** TASK PROMPT **
All lines of the listing below are to be printed again exactly.

** SUPPLIED DATA **
# # # # # # #
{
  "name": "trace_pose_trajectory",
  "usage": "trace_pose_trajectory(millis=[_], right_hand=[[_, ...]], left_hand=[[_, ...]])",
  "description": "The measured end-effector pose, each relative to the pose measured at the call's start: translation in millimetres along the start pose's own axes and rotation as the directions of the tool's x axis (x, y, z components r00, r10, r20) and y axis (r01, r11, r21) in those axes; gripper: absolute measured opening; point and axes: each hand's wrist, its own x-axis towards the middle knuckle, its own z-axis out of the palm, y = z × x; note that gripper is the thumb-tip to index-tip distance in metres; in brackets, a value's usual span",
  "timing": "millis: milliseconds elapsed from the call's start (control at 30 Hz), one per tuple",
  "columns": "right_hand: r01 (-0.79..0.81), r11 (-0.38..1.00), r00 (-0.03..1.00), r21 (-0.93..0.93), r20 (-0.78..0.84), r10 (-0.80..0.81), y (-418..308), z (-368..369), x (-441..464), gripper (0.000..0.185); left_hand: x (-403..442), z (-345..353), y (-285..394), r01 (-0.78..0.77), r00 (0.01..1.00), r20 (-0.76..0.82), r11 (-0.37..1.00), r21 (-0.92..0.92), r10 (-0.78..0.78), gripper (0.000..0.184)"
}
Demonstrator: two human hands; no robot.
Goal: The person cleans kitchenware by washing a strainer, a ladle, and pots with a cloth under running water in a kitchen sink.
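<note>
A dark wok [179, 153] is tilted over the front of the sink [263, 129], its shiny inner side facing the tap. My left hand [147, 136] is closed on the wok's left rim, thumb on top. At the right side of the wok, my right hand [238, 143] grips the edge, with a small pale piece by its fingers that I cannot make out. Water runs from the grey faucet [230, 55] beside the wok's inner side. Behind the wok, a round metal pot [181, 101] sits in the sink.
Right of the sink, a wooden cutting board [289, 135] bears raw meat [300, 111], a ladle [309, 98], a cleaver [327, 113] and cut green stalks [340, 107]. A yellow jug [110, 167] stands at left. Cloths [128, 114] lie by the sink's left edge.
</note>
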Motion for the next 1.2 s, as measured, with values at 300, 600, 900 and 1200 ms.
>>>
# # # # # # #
** RESPONSE **
{
  "name": "trace_pose_trajectory",
  "usage": "trace_pose_trajectory(millis=[_], right_hand=[[_, ...]], left_hand=[[_, ...]])",
  "description": "The measured end-effector pose, each relative to the pose measured at the call's start: translation in millimetres along the start pose's own axes and rotation as the directions of the tool's x axis (x, y, z components r00, r10, r20) and y axis (r01, r11, r21) in those axes; gripper: absolute measured opening; point and axes: each hand's wrist, its own x-axis towards the middle knuckle, its own z-axis out of the palm, y = z × x; note that gripper is the thumb-tip to index-tip distance in metres; in brackets, a value's usual span",
  "timing": "millis: milliseconds elapsed from the call's start (control at 30 Hz), one per tuple",
  "columns": "right_hand: r01 (-0.79..0.81), r11 (-0.38..1.00), r00 (-0.03..1.00), r21 (-0.93..0.93), r20 (-0.78..0.84), r10 (-0.80..0.81), y (-418..308), z (-368..369), x (-441..464), gripper (0.000..0.185); left_hand: x (-403..442), z (-345..353), y (-285..394), r01 (-0.78..0.77), r00 (0.01..1.00), r20 (-0.76..0.82), r11 (-0.37..1.00), r21 (-0.92..0.92), r10 (-0.78..0.78), gripper (0.000..0.184)"
}
Demonstrator: two human hands; no robot.
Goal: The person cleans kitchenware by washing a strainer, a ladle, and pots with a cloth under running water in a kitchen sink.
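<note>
A dark wok [179, 153] is tilted over the front of the sink [263, 129], its shiny inner side facing the tap. My left hand [147, 136] is closed on the wok's left rim, thumb on top. At the right side of the wok, my right hand [238, 143] grips the edge, with a small pale piece by its fingers that I cannot make out. Water runs from the grey faucet [230, 55] beside the wok's inner side. Behind the wok, a round metal pot [181, 101] sits in the sink.
Right of the sink, a wooden cutting board [289, 135] bears raw meat [300, 111], a ladle [309, 98], a cleaver [327, 113] and cut green stalks [340, 107]. A yellow jug [110, 167] stands at left. Cloths [128, 114] lie by the sink's left edge.
</note>
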Motion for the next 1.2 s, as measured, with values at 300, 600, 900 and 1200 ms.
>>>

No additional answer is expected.